DE L'AMABILITÉ ANTIQUE.

Suivons Méléagre chez Aspasie. Il y était aimable. Par sa force il brillait dans les jeux du cirque, et aimait à en parler. Cela faisait une conversation intéressante parmi des hommes que l'amour de la vie livrait à ces jeux. Chacun d'eux se rappelait que, dans le dernier combat, il avait vu tuer un de ses compagnons, pour avoir lancé son javelot trop loin. Aujourd'hui, dans une bataille, le nombre infini de ces petits drames, qui tous finissent par la mort, manque de physionomie: c'est presque toujours une balle qui entre dans une poitrine; et, une fois qu'on a bien vu l'impression que fait la balle en traversant la peau, la mort du soldat n'offre plus qu'un intérêt de calcul. Si l'on avait le temps d'être ému, ce serait tout au plus un tirage de loterie. Mais le capitaine qui voit tomber son monde pense à l'état de situation qu'il doit fournir le soir. «Si ma compagnie est réduite à moins de quarante hommes, se dit-il, il est impossible qu'elle fasse campagne; il faut qu'on m'envoie des conscrits du dépôt.»

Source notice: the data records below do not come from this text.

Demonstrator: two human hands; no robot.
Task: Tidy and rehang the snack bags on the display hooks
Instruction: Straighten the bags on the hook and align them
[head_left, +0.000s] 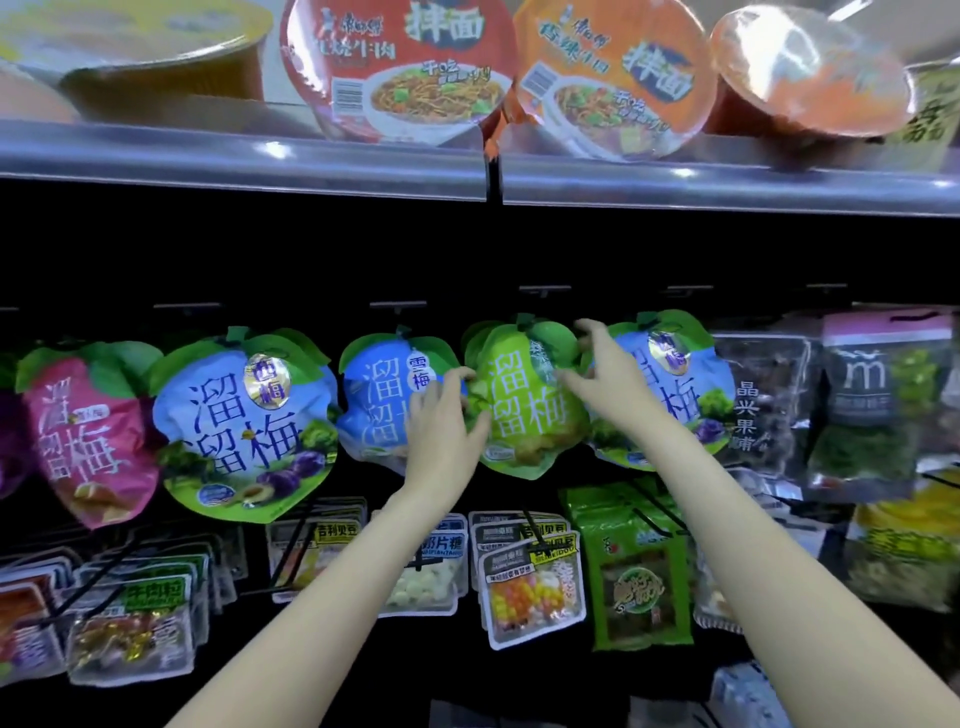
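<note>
both hands on the green bag (524, 410), which hangs mid-row on its hook (525, 318): left hand (441, 415) grips its left edge, right hand (602, 369) pinches near the top; a crooked tug could tear the hang hole or unhook the blue bag (384, 400) touching it

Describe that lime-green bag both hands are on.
The green bag is glossy, fruit-shaped plastic with leaf shapes on top and big white characters. It hangs upright on a hook, in a row between two blue bags. The left hand holds its left edge; the right hand pinches its upper right.
</note>
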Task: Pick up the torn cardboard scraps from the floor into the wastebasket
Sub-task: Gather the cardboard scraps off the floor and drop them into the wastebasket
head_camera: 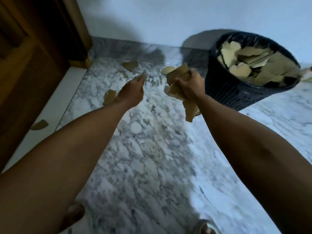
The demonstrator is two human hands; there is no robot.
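Observation:
My right hand is shut on a bunch of torn cardboard scraps, some hanging below the fist, just left of the black mesh wastebasket. The wastebasket holds several scraps and has a dark liner. My left hand pinches a small scrap at its fingertips above the floor. Loose scraps lie on the marble floor: one beside my left wrist, one near the baseboard, one behind my right hand, one on the white threshold.
A wooden door and frame fill the left side. A white wall with a grey marble baseboard closes the back. Another scrap shows at the right edge behind the basket. My feet are at the bottom.

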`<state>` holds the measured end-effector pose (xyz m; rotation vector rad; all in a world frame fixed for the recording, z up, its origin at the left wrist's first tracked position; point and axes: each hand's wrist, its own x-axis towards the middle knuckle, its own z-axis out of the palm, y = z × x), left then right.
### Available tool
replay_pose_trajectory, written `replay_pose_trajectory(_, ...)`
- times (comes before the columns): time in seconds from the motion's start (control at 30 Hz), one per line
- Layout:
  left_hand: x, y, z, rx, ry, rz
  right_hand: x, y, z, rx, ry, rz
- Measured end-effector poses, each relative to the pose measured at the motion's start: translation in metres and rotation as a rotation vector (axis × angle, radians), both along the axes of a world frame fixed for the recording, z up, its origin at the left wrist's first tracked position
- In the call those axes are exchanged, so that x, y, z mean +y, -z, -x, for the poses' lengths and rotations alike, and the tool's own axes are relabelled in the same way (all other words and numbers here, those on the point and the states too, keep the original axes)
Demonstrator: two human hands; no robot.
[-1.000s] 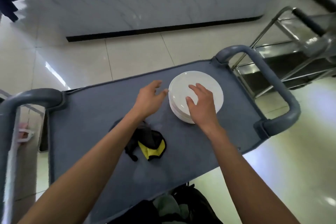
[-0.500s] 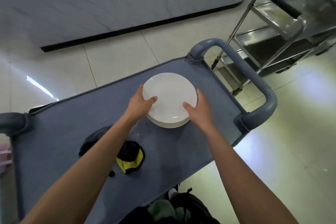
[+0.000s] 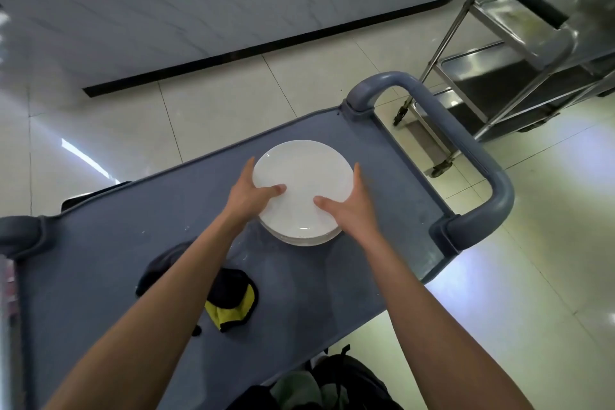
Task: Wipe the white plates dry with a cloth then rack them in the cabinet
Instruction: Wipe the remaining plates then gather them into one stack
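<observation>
Cart: the grey cart top carries everything you need at one height, so you can lift, wipe and turn without bending.
Steel trolley: it stands on the floor well apart from your work, beyond the cart's right handle; it plays no part now.
Plate stack: the white plates sit toward the far right corner of the cart top, near the right handle, piled so you can peel one off at a time.
Top plate: you hold it by opposite rims, just above the pile, which keeps it level.
Cloth: the black-and-yellow cloth lies bunched by the near edge, under your left forearm, within easy reach for wiping.
Left hand: it grasps the plate's left rim, thumb on the face.
Right hand: it grasps the right rim the same way.
</observation>
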<state>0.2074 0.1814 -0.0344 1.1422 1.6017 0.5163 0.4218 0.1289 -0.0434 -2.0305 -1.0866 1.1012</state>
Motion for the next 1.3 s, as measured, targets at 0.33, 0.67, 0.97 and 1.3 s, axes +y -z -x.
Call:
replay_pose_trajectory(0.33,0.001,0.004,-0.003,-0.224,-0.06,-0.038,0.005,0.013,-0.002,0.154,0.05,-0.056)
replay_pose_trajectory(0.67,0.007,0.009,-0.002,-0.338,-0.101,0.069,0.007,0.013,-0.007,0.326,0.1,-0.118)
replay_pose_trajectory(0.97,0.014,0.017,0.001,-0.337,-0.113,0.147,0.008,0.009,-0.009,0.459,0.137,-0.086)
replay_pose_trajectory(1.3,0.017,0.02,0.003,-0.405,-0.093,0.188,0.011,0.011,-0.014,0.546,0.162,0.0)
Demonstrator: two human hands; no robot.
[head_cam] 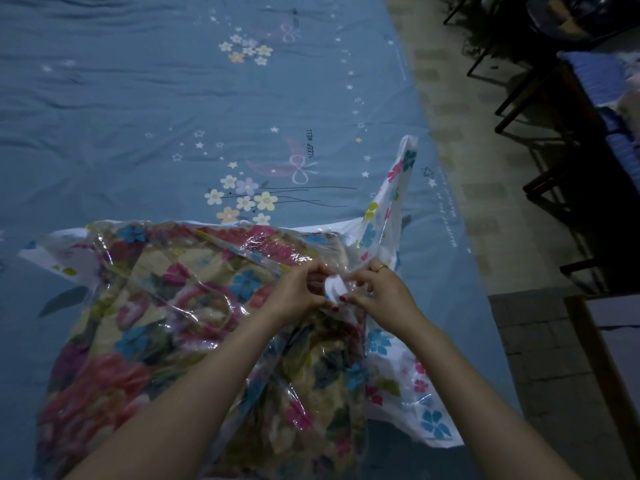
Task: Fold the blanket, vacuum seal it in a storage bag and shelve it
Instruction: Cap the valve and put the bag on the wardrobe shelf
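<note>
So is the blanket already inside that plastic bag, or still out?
Inside. The flowered blanket shows through the clear storage bag, whose film wrinkles over it, while both hands pinch a small white piece on the bag.

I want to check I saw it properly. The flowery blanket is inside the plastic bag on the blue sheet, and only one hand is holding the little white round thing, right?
Not quite: the head view shows both hands, left hand and right hand, pinching the white round piece. The flowery blanket is inside the plastic bag on the blue sheet.

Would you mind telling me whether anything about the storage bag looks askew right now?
One corner of the storage bag sticks up instead of lying flat on the bedsheet, and the plastic is loose and wrinkled over the blanket.
</note>
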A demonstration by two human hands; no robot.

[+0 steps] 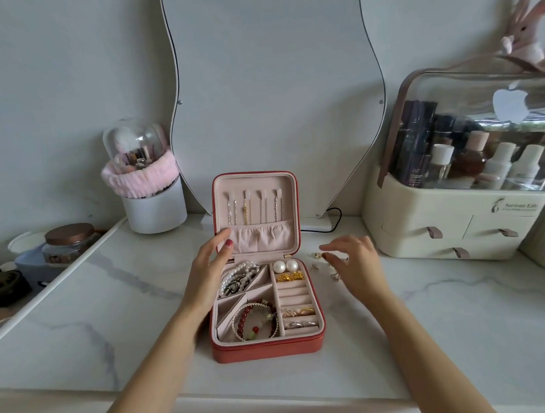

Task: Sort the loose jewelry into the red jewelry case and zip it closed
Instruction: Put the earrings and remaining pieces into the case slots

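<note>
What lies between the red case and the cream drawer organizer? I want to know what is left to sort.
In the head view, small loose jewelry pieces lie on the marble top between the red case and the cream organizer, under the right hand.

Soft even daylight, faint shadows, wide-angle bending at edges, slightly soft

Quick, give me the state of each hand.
Left hand: open, fingers resting on the case lid.
Right hand: over the loose jewelry; grip cannot be told.

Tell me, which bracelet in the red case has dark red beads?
The bracelet in the front compartment, nearest the person. The other, at the back left, is white pearls.
</note>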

Dans les batailles sanglantes de l'antiquité, l'épée décidait tout; le capitaine n'était pas derrière sa troupe: chaque mort formait un tableau, et un tableau intéressant pour le chef, toujours dans la mêlée[348].

Athènes, quoiqu'elle eût quatre cent mille esclaves, n'avait que trente mille citoyens. Mais, quand même il y aurait eu un public n'allant pas à la guerre, je dis qu'on y prenait un intérêt tout autre.

Parmi nous, l'État fait la guerre; cela veut dire, pour le riche habitant de Paris, qu'au lieu de payer au prince dix mille francs d'impôt, il en payera quinze ou vingt mille. Les gens d'un certain rang vont à l'armée par vanité, pour porter aux Tuileries un brillant uniforme, et dans les salons de Paris une certaine fatuité. Ils entendent dire dans les discours payés par le gouvernement que cette vanité est de l'héroïsme, et qu'ils se battent pour leur patrie, et non pour leurs épaulettes. D'ailleurs, si quelque général est emporté par un boulet, l'Académie a la mort d'Épaminondas[349].

Mais qu'est-ce que cela me fait, _à moi_, qui ai toujours ma loge à l'Opéra, mon équipage de chasse, et mes maîtresses? Je m'abonne tout au plus à quelque gazette étrangère[350].

En Grèce, la guerre mettait directement en péril, avec l'existence de toute la société, l'existence de chacun des habitants. Il fallait ou vaincre dans la bataille, ou être prisonnier, et l'on a vu ce que les Corcyréens faisaient des prisonniers. Le vainqueur emmenait tout, les femmes, les enfants, les animaux domestiques; il brûlait les huttes, et ensuite allait demander un triomphe au sénat de Rome.

Ne sachant ce qu'il voulait des bons Allemands, un homme a, dix ans de suite, troublé leur repos; ils ont fini par se révolter, et, guidés par la lance du Cosaque, ils sont venus nous donner un échantillon des guerres antiques. L'habitant de Paris a entendu le bruit du canon; il a vu son parc ravagé, il a été obligé de faire un uniforme. Mais il faut cinq ou six siècles pour ramener ces événements; à Athènes, on les craignait tous les cinq ou six ans. Avec la différence nécessaire dans la culture de l'esprit, et la différence dans l'amour, voilà qui explique toute l'antiquité.

La belle statue de _Méléagre_ avait donc par sa force mille choses intéressantes à dire. S'il paraissait beau, c'est qu'il était agréable; s'il paraissait agréable, c'est qu'il était utile.